Cataluña concentra el mayor volumen de contratación de personas internas y cuenta con una red consolidada de puntos de asesoramiento municipal, especialmente en Barcelona, donde el consistorio ofrece acompañamiento gratuito en la formalización del alta. Las oficinas de la Inspección de Trabajo catalanas han intensificado las actuaciones sobre economía sumergida en el sector doméstico, y los expedientes suelen iniciarse a raíz de una denuncia por despido verbal.
Madrid presenta el mismo perfil con un matiz relevante: la elevada rotación en el servicio por horas multiplica los supuestos de pluriempleo. Cuando una trabajadora presta servicios en varios hogares, cada persona empleadora debe tramitar su propia alta y cotizar por la parte que le corresponde. Repartir un alta única entre familias es una infracción grave.

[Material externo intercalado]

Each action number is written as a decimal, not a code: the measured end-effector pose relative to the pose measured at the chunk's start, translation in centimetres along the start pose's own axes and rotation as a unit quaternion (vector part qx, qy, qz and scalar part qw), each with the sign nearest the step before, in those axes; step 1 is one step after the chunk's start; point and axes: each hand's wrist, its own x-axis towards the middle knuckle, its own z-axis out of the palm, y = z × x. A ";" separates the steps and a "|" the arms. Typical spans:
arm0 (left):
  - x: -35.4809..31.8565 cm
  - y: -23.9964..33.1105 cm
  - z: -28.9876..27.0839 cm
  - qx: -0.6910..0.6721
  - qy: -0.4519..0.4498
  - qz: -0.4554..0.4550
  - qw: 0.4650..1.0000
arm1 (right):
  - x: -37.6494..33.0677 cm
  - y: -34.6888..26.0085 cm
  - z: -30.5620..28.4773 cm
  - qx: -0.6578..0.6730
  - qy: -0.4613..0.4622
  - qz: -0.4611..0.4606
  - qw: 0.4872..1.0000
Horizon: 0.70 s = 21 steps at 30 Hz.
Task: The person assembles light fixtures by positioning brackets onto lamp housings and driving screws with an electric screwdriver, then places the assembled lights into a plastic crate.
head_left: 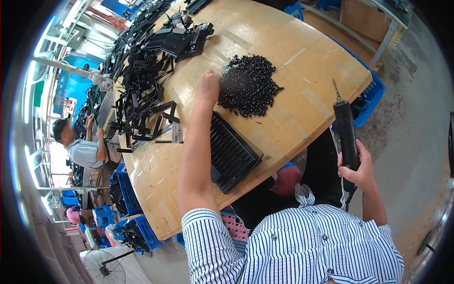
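Nearest, at the right, the right hand point(358, 166) is wrapped around a black cylindrical electric screwdriver point(346, 135), bit pointing far, off the table's right edge. Left of it, a black ribbed plastic panel point(234, 152) lies on the round wooden table point(293, 75). Farther on, the left hand point(207, 88), fingers closed, touches a heap of small black screws point(248, 86). Black metal frames point(144, 102) crowd the far left.

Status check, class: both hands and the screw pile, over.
Left hand reaching into black screw pile. Right hand gripping electric screwdriver. Ribbed black panel beside left forearm.
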 end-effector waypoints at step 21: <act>-24.0 11.2 -11.5 -0.762 -0.008 -0.271 0.588 | -3.7 -1.3 7.2 -0.182 -0.367 -0.009 0.912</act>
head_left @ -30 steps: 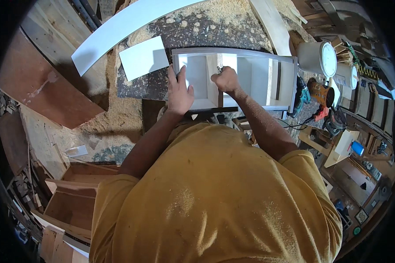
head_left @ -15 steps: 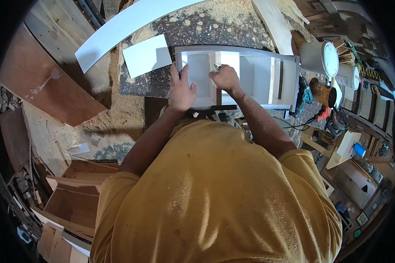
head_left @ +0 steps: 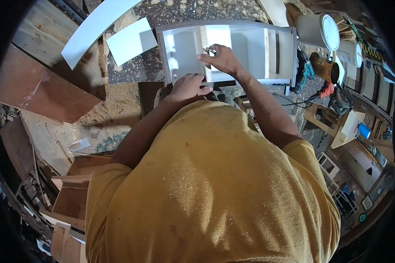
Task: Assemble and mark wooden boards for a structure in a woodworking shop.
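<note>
A long, shallow wooden cabinet frame (head_left: 226, 24) with white inner panels lies open side up on the bench. Upright dividers split it into compartments. My right hand (head_left: 224, 60) is over the left divider (head_left: 204, 38), its thumb and fingers pinched on a small, dark, metallic-looking thing too small to name. At the frame's near edge, my left hand (head_left: 188, 87) has its fingers on one side of the rail and its thumb on the other, closed on it. A white rectangular panel (head_left: 131, 40) lies left of the frame.
A curved white strip (head_left: 90, 33) and a brown board (head_left: 44, 85) lie at left. Right of the frame are a teal drill (head_left: 303, 72), a white bucket (head_left: 316, 30), an orange can (head_left: 324, 66) and a corded tool (head_left: 338, 98). Sawdust covers the bench. Wooden drawers (head_left: 70, 197) stand lower left.
My left hand has come down from inside the left compartment to the near rail. My right hand has shifted slightly, still by the divider. The whole view has tilted, moving the bench upward.
</note>
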`<action>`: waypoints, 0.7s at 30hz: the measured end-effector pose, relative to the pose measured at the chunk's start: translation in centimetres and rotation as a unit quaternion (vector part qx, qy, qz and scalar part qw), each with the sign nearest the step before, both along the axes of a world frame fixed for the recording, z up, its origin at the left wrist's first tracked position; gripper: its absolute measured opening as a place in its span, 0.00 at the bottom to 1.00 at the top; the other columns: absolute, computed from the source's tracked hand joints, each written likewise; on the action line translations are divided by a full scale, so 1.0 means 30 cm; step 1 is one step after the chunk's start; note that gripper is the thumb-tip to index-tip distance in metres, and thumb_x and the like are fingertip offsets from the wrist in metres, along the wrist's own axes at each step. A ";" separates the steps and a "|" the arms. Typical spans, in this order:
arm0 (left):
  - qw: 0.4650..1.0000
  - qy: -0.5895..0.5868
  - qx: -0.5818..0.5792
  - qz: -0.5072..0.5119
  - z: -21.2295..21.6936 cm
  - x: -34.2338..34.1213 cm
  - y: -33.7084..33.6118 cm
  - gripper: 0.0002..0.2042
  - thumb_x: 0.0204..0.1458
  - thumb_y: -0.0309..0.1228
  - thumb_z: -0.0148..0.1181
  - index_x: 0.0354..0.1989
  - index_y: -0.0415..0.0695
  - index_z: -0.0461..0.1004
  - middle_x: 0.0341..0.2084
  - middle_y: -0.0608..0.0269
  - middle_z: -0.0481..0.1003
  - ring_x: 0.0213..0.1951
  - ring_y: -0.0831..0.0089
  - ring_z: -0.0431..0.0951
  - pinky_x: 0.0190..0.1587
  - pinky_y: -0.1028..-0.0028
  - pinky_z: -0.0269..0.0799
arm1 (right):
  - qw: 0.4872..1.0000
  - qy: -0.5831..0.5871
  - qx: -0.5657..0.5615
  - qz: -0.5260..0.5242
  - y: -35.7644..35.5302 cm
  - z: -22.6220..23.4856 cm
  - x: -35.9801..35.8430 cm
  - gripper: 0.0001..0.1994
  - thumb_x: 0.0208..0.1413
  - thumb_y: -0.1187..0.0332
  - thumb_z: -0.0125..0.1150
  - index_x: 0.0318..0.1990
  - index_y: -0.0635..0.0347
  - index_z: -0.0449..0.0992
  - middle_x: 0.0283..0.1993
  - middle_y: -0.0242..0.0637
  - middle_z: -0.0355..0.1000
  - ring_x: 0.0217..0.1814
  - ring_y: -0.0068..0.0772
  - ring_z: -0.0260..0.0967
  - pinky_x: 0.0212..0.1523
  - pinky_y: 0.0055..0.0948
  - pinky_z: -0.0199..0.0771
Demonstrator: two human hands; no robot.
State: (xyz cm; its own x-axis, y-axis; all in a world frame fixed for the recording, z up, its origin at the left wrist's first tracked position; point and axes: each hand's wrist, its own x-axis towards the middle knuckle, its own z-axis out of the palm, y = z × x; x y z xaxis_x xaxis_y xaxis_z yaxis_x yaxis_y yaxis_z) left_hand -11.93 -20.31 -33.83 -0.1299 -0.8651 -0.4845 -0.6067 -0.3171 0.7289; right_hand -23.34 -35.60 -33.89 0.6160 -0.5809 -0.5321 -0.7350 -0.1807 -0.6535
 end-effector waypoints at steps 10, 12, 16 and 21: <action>0.990 0.015 0.122 0.066 0.033 -0.008 -0.032 0.26 0.50 0.55 0.56 0.43 0.41 0.75 0.38 0.51 0.78 0.44 0.57 0.77 0.47 0.62 0.70 | 0.998 -0.016 -0.055 0.029 0.015 -0.099 -0.004 0.23 0.43 0.56 0.57 0.30 0.76 0.72 0.26 0.63 0.71 0.32 0.57 0.73 0.36 0.44 0.72; 0.985 0.026 0.147 0.083 0.047 0.000 -0.043 0.27 0.49 0.55 0.55 0.44 0.42 0.75 0.39 0.52 0.78 0.44 0.57 0.77 0.47 0.61 0.70 | 0.997 -0.013 -0.056 0.041 0.018 -0.078 0.005 0.22 0.43 0.58 0.57 0.29 0.76 0.72 0.25 0.63 0.71 0.31 0.58 0.72 0.35 0.44 0.72; 0.981 0.030 0.179 0.068 0.032 0.009 -0.048 0.29 0.47 0.57 0.56 0.45 0.42 0.75 0.42 0.54 0.77 0.47 0.58 0.76 0.49 0.61 0.69 | 0.997 -0.023 -0.064 0.041 0.024 -0.073 0.015 0.20 0.44 0.60 0.57 0.30 0.77 0.71 0.25 0.62 0.71 0.31 0.59 0.72 0.34 0.44 0.72; 0.983 0.050 0.159 0.078 0.003 0.013 -0.044 0.31 0.47 0.56 0.57 0.45 0.36 0.74 0.40 0.48 0.76 0.46 0.56 0.76 0.50 0.61 0.68 | 0.996 -0.031 -0.080 0.040 0.027 -0.071 0.023 0.20 0.44 0.60 0.57 0.30 0.77 0.71 0.26 0.63 0.71 0.33 0.60 0.72 0.36 0.45 0.72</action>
State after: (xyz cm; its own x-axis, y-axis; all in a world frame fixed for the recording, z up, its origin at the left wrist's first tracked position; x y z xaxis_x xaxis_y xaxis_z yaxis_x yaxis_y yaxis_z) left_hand -11.54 -21.64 -33.73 -0.0681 -0.6856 -0.7248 -0.4634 -0.6216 0.6316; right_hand -22.66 -34.80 -36.01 0.6925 -0.6026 -0.3967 -0.6731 -0.3417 -0.6559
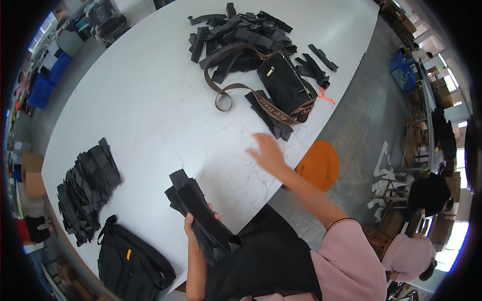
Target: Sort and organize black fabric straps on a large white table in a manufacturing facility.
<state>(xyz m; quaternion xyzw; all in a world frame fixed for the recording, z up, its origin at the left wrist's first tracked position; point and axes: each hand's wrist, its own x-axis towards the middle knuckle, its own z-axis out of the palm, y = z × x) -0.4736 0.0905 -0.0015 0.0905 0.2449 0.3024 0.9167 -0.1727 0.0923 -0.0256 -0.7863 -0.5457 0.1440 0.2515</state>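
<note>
My left hand (190,224) is wrapped round a bundle of black fabric strips (195,203), held tilted over the near table edge. Reaching out over the tabletop, my right hand (268,154) has its fingers apart and nothing in them, slightly smeared by motion. Closest to it lie a few black strips (275,126), partly under a dark shoulder bag (283,83) with a brown lettered strap. Beyond the bag is a loose heap of black strips (241,35). Several more strips (315,67) lie to its right.
On the white table (135,105), a neat row of stacked black strips (90,188) lies at left, with a black backpack (131,258) nearer me. An orange round stool (319,165) stands by the right edge, near a red cord (325,96). Other people work at far right.
</note>
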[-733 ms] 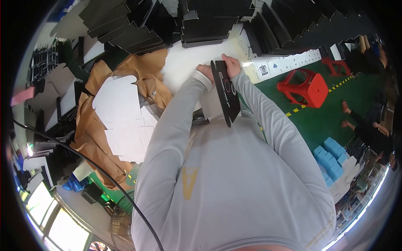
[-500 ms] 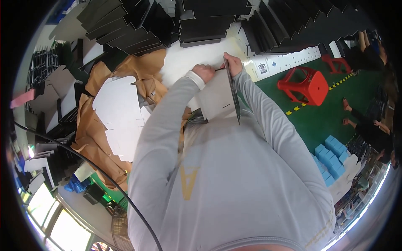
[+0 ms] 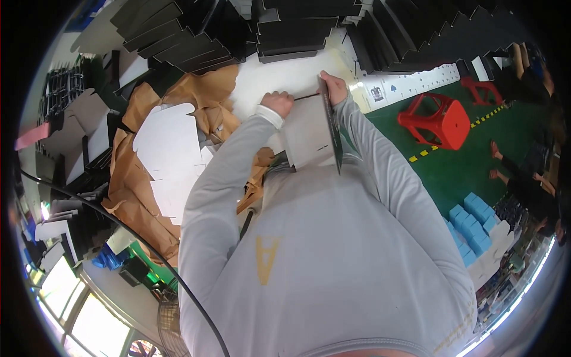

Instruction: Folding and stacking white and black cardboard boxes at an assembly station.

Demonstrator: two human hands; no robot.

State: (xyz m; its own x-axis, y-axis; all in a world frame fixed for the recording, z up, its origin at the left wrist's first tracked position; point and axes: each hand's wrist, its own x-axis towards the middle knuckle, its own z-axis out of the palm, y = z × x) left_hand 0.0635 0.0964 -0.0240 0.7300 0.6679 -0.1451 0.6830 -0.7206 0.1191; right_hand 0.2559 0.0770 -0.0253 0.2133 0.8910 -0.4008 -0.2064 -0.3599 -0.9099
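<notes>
A partly folded cardboard box [image 3: 307,134], pale grey inside and dark outside, stands against the front of my grey shirt. My left hand [image 3: 278,103] is closed on its far left edge, fingers curled over. At the far right corner, my right hand [image 3: 335,88] grips the top of the dark side panel [image 3: 332,125]; part of its fingers is hidden behind that panel. Beyond both hands lies a white tabletop [image 3: 279,77]. Left of my left arm, flat white box blanks [image 3: 169,143] rest on crumpled brown paper [image 3: 128,184].
Stacks of black folded boxes [image 3: 291,35] line the far side, with more at the far left [image 3: 178,41] and far right [image 3: 410,38]. A red stool [image 3: 437,122] stands on the green floor at right. Light-blue boxes [image 3: 473,223] sit lower right. A black cable [image 3: 125,229] crosses the left side.
My left hand has shifted slightly left, drawing away from the right hand. The box's inside shows a little wider between them. My right hand keeps its grip almost in place.
</notes>
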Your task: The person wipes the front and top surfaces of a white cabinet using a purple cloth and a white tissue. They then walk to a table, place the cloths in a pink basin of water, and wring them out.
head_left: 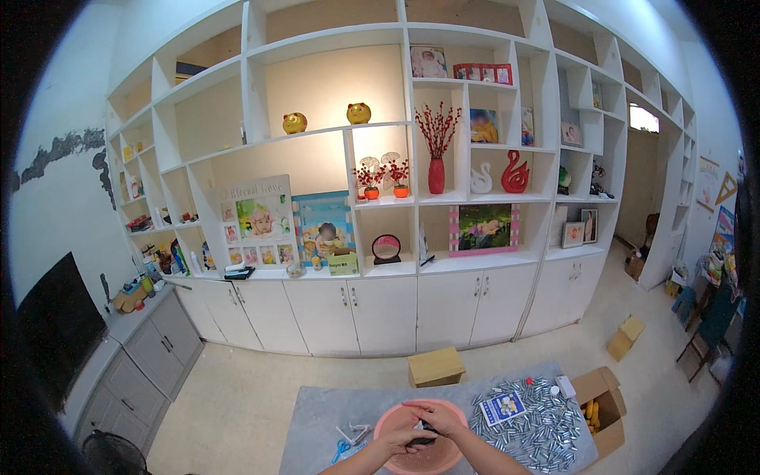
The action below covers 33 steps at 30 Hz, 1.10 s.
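Both my hands are together over a pink round basin (pixel 383 457) at the near edge of the table. My left hand (pixel 402 438) curls around a small dark object (pixel 424 437), thumb pointing inward. My right hand (pixel 437 416) reaches over it from the right, its fingers bent across the top and meeting the left hand. Most of the dark object is hidden by my fingers, so its kind cannot be made out. To the right of the basin, many small shiny metal cylinders (pixel 546 427) lie spread over the grey table (pixel 317 416).
Blue-handled scissors (pixel 341 450) and small white pieces (pixel 354 433) lie left of the basin. On the metal pieces rests a blue-and-white printed card (pixel 503 408). An open cardboard box (pixel 608 443) with yellow things adjoins the table's right side; a wooden stool (pixel 436 366) stands beyond its far edge.
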Available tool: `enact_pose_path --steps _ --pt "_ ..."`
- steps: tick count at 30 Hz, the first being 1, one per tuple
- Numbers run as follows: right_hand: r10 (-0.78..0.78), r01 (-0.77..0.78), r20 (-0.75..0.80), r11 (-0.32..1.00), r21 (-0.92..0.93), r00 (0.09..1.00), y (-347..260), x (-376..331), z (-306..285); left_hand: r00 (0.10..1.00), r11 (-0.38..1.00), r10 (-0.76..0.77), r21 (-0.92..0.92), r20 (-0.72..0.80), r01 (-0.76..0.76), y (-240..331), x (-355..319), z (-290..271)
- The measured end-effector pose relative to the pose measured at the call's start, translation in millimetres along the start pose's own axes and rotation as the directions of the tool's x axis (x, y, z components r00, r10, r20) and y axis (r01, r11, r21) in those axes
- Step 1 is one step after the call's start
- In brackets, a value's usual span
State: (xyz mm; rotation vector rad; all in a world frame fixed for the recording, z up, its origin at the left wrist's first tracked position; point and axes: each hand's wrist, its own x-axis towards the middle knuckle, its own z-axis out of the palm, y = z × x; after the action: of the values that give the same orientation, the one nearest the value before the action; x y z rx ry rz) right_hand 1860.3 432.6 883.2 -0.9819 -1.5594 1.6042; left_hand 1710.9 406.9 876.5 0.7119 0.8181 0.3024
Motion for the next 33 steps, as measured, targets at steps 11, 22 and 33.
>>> enact_pose_path --steps 11,22,33 --pt "-0.055 -0.001 -0.468 0.993 -0.118 0.882 86.7 59.4 -6.7 0.727 0.574 0.603 0.811 -0.328 -0.110 3.9 33.7 3.1" --pt "-0.135 -0.137 -0.798 0.955 -0.262 0.587 152.3 81.7 8.2 0.593 0.500 0.773 0.791 -0.225 -0.352 -35.7 66.4 -31.3" --pt "0.282 -0.144 -0.216 0.857 0.495 0.935 33.4 -3.6 10.1 0.614 0.423 0.776 0.839 -0.141 -0.342 -28.2 45.2 -31.8"
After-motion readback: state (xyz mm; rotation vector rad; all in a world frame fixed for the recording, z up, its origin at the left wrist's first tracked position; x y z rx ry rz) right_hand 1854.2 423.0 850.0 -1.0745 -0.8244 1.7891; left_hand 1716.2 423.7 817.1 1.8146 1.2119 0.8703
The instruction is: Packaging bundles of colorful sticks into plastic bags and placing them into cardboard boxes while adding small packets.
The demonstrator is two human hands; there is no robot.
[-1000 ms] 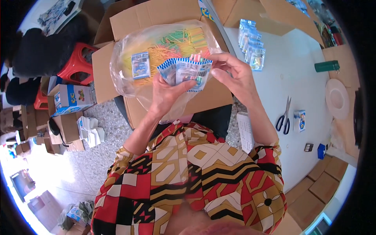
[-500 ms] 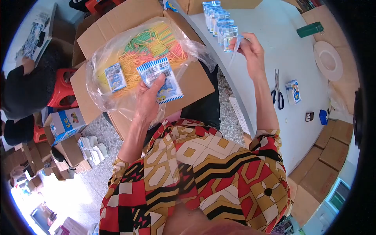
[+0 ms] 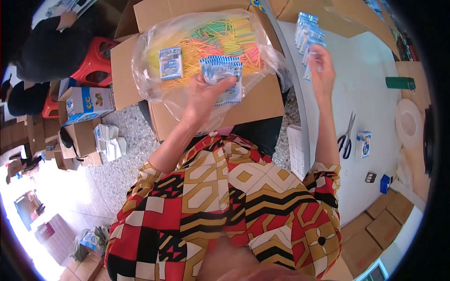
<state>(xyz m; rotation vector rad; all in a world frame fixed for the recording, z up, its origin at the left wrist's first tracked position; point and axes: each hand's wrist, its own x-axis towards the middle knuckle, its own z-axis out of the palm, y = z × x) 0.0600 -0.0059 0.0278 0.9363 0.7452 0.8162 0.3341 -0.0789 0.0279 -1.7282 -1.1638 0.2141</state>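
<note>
Over the open box (image 3: 197, 100) on the person's lap, the left hand (image 3: 206, 93) clasps a fan of small blue-and-white packets (image 3: 224, 75), thumb pressed across them. Under it lies a clear bag (image 3: 154, 70) full of coloured sticks (image 3: 220, 42); one more packet (image 3: 170, 62) rests on the bag. Off to the right, the right hand (image 3: 321, 70) pinches a single packet (image 3: 308, 72) at the near end of a row (image 3: 307, 33) along the desk's (image 3: 370, 107) left edge. By my judgement the row is well begun, but a handful remains. Scissors (image 3: 346, 136) lie further right.
</note>
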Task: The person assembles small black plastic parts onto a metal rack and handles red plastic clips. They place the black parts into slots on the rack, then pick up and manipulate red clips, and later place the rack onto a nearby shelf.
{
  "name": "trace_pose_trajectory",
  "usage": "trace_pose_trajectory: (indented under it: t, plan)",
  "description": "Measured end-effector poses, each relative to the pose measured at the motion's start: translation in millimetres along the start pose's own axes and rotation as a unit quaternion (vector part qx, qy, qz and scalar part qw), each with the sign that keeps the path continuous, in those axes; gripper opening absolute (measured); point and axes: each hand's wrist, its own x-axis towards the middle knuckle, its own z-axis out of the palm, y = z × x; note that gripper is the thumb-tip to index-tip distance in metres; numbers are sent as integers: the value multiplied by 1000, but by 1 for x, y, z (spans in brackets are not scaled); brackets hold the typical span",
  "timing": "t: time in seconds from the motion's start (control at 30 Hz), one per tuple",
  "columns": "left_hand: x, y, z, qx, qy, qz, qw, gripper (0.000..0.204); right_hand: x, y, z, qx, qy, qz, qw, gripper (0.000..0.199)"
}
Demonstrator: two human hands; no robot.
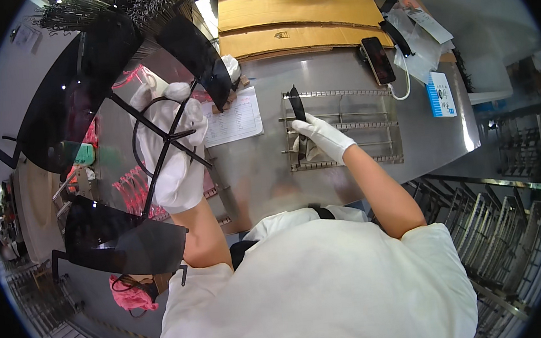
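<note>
My left hand [153,149], in a white glove, is closed around a black wire frame [165,138] with crossed rods and a ring. Large dark see-through curved panels [123,241] with small hooked ends are grouped around the frame, close to the camera, and partly cover the hand. My right hand [324,138], also gloved in white, grips a narrow dark curved piece [297,106], seen nearly edge-on. That hand is over a flat metal rack [362,125] with notched bars, which lies on the metal table [258,170].
A phone [377,61] with a white cable lies beyond the rack, beside a cardboard sheet [299,14]. A blue-and-white box [441,94] stands at the right edge. Printed paper [241,115] lies near my left hand. Dark bristle-like wires [112,10] hang upper left; metal racks [492,234] stand lower right.
</note>
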Motion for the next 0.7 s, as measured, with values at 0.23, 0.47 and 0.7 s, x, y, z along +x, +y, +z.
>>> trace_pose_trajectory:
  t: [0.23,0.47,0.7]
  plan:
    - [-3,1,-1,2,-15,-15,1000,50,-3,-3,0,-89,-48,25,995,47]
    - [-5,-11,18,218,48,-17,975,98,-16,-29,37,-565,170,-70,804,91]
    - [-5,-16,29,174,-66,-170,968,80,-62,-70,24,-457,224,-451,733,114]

Andalucía, Galicia y las comunidades con mayor peso de población dependiente registran una fuerte contratación vinculada a las prestaciones económicas para cuidados en el entorno familiar reguladas por la Ley 39/2006 de Dependencia. La resolución autonómica que reconoce la prestación no sustituye al contrato laboral ni al alta: son trámites independientes que deben coexistir.
En País Vasco y Navarra, los regímenes forales afectan a la tributación de las retribuciones y a la práctica de retenciones, aunque la relación laboral y la cotización siguen siendo íntegramente estatales. Quien contrata en estos territorios debe verificar las obligaciones fiscales ante la Hacienda foral correspondiente, no ante la Agencia Estatal.